Activity
Leaving the pictures aside, restate all of the data exactly.

Input data
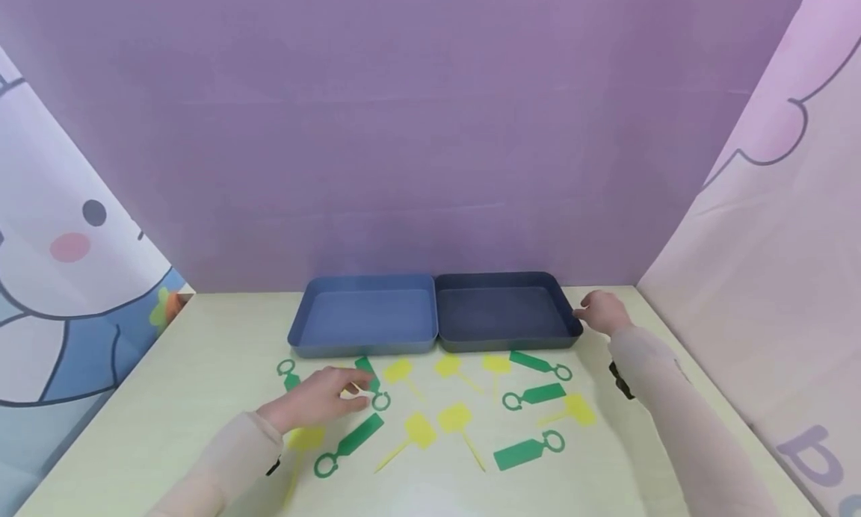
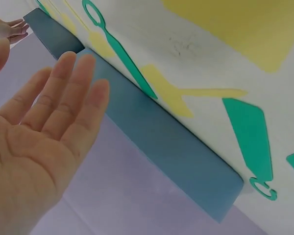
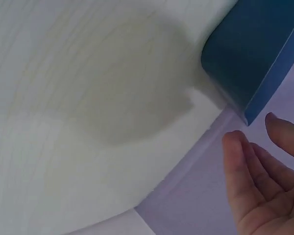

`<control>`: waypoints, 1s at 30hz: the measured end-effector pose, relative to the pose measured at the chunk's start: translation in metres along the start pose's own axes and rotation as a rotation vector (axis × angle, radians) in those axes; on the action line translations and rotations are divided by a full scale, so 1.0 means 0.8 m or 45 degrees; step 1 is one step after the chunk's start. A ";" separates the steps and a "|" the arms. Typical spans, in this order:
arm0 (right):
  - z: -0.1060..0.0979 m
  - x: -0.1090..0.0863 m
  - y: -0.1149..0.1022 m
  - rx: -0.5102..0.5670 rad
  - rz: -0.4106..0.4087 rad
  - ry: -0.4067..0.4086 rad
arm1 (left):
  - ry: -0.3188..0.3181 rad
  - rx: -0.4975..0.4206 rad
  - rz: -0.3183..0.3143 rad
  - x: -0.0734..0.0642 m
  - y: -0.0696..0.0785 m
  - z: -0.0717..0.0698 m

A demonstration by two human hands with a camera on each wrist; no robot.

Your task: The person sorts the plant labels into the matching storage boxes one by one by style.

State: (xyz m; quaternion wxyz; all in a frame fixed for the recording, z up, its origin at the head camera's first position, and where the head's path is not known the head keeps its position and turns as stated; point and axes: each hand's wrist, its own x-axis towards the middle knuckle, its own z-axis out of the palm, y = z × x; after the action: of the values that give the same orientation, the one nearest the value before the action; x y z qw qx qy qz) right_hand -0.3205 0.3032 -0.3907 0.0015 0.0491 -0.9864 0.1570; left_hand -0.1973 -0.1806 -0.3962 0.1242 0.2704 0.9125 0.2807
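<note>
My left hand (image 1: pixel 321 397) hovers over the left part of the table, fingers extended and holding nothing. Beneath and around it lie flat green ring-ended plant tags (image 1: pixel 359 435) and yellow T-shaped plant labels (image 1: pixel 398 370). It partly hides one yellow label in the head view. In the left wrist view its palm (image 2: pixel 34 147) shows bare, with fingers spread. My right hand (image 1: pixel 607 313) is at the right side of the dark navy tray (image 1: pixel 509 345). The right wrist view has its loosely bent fingers (image 3: pixel 242 176) and thumb apart, just off the tray's corner (image 3: pixel 240 98), with nothing between them.
A lighter blue tray (image 1: pixel 363 350) stands directly left of the navy one, side by side. Several more green tags (image 1: pixel 518 453) and yellow labels (image 1: pixel 455 417) are spread in front of both trays. A purple cloth wall (image 1: pixel 430 128) rises behind, with printed cloth at both sides.
</note>
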 end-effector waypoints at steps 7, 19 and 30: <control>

Written response
`<control>`: waypoints, 1s at 30hz: the measured end-effector pose, relative to the pose measured at the chunk's start: translation in metres along the start pose's own axes and rotation as a rotation vector (axis × angle, radians) in those axes; on the action line translations and rotations are divided by a full scale, so 1.0 means 0.8 m or 45 degrees; step 1 is one step after the chunk's start. A ";" separates the steps and a "|" the arms. Typical spans, in this order:
arm0 (right):
  - z: -0.1060..0.0979 m
  - x: -0.1090..0.0863 m
  - y: -0.1149..0.1022 m
  - rx: -0.5102..0.5670 rad
  - rz: -0.4106..0.4087 rad
  - ry: -0.4067..0.4086 rad
arm1 (left):
  - ry: -0.3188..0.3181 rad
  - rx: -0.4975..0.4206 rad
  - rz: -0.3183..0.3143 rad
  - x: -0.0734..0.0642 m
  - y: -0.0696..0.0785 m
  - z: -0.0717..0.0698 m

A demonstration by two human hands with a camera on each wrist; no robot.

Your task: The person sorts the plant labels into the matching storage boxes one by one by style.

State: (xyz m; quaternion wxyz; all in a frame fixed for the recording, z up, its origin at the head camera's first position, and where the head's path is not known the head keeps its position and turns as stated; point and axes: each hand's wrist, its own x-axis towards the middle knuckle, its own z-axis out of the palm, y = z × x; after the action: of the values that give the same orientation, the one nearest the value before the action; x y z qw qx qy qz) right_hand -0.3205 0.3032 -0.3907 0.0015 0.0491 -0.9864 0.1570; left_hand -0.1973 -0.1806 -0.3962 0.1242 0.2704 0.9125 0.2807
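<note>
My left hand (image 1: pixel 321 397) hovers over the left part of the table, fingers extended and holding nothing. Beneath and around it lie flat green ring-ended plant tags (image 1: pixel 359 435) and yellow T-shaped plant labels (image 1: pixel 398 370). It partly hides one yellow label in the head view. In the left wrist view its palm (image 2: pixel 34 147) shows bare, with fingers spread. My right hand (image 1: pixel 607 313) is at the right side of the dark navy tray (image 1: pixel 509 345). The right wrist view has its loosely bent fingers (image 3: pixel 242 176) and thumb apart, just off the tray's corner (image 3: pixel 240 98), with nothing between them.
A lighter blue tray (image 1: pixel 363 350) stands directly left of the navy one, side by side. Several more green tags (image 1: pixel 518 453) and yellow labels (image 1: pixel 455 417) are spread in front of both trays. A purple cloth wall (image 1: pixel 430 128) rises behind, with printed cloth at both sides.
</note>
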 end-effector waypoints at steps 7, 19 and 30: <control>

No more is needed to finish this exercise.